Message from Adam on the 4th Anniversary of Pulse Nightclub Shooting
Message from Adam on the 4th Anniversary of the Pulse Nightclub Shooting
Four years ago, a gunman opened fire on LGBTQ+ community members — mostly Latinx, but from every background representing Orlando’s strength of diversity — celebrating Pride Month at Pulse Nightclub. 49 people never made it home that evening.
This cowardly and unspeakable act of violence still weighs heavily on many of us today. But, it also serves as a reminder of how hard we must continue to fight for meaningful gun legislation and against domestic terror.

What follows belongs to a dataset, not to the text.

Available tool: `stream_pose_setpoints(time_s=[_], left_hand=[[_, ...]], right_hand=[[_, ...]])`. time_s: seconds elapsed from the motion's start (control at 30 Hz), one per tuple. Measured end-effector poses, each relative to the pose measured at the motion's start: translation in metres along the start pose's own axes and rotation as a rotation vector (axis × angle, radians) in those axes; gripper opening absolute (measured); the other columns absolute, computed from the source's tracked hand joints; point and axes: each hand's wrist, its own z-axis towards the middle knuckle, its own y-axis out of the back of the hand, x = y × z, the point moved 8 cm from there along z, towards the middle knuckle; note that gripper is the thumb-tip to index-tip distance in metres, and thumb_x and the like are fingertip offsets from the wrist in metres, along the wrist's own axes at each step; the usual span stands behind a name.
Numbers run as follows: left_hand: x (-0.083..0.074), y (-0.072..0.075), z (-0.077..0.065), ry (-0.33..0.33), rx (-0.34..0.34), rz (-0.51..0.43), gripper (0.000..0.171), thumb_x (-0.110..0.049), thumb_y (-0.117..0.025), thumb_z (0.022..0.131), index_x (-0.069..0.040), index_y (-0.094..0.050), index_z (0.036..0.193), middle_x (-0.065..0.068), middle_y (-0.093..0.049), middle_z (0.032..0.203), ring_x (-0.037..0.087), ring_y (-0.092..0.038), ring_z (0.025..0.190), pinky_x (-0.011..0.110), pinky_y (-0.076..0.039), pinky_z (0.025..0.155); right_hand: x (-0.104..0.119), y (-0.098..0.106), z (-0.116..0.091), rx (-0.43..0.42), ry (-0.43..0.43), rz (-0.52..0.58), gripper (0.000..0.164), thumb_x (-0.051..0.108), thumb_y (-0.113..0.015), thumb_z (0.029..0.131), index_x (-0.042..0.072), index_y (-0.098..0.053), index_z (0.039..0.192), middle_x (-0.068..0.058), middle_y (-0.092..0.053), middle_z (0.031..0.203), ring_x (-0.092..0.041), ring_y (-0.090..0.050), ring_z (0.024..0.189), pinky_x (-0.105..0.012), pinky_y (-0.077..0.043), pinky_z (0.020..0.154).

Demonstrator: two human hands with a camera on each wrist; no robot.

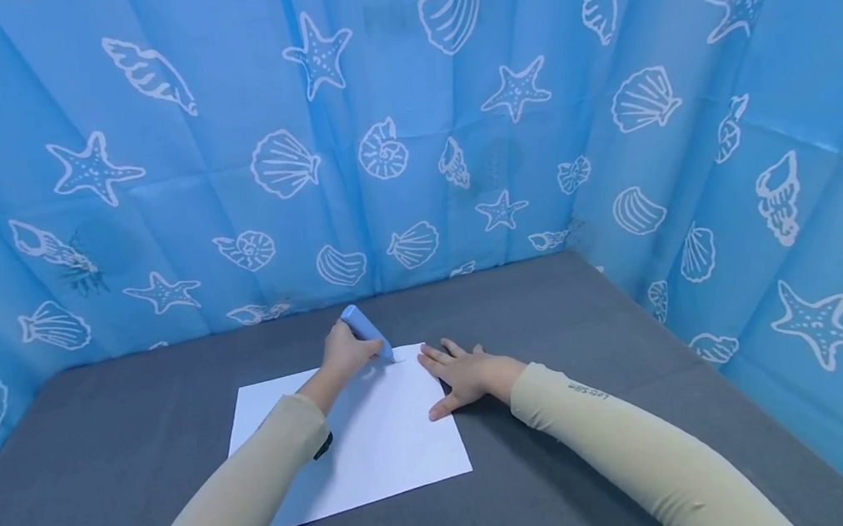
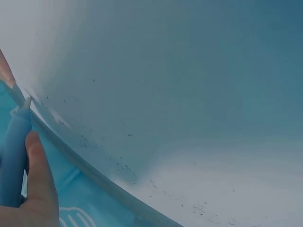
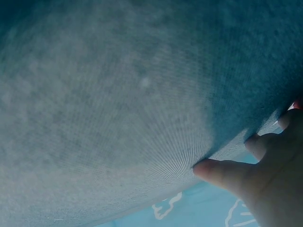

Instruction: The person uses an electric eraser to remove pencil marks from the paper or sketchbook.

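Observation:
My left hand (image 1: 348,349) grips a thick, light-blue, pen-shaped tool (image 1: 366,331), tilted with its narrow tip down at the white sheet of paper (image 1: 399,440). A short, faint mark shows beside the tip, near the sheet's far right corner. In the left wrist view, the thumb (image 2: 39,175) lies along the blue barrel (image 2: 14,156), and the tapered tip meets the paper. With fingers spread, my right hand (image 1: 469,376) rests over the sheet's right edge, partly on the grey cloth. The right wrist view shows its fingertips (image 3: 208,169) against the cloth.
Grey cloth (image 1: 538,303) covers the table around the paper. A blue curtain (image 1: 401,198) with white shells and starfish hangs behind the table and along its right side. Small dark specks (image 2: 125,166) dot the paper in the left wrist view.

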Motion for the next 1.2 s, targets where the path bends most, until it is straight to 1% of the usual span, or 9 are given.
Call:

If elected to Congress, I will take on the NRA and ban assault weapons and high-capacity magazines; implement universal background checks; enact red flag laws; regulate “ghost guns”; hold manufacturers responsible for their contribution to gun violence; and, use Article I Section 4 of our Constitution so that Congress can redraw extremist, gerrymandered districts and create the kind of sensibility we need on common sense gun reform.
Finally, I’ll see that the federal government enforces to the fullest extent of the law the James Byrd Jr. Hate Crime Prevention Act against anyone who commits a hate crime against another person for their sexual identity or orientation.
Today and everyday, let us make our country safer and freer for all people, no matter who they are and who they love.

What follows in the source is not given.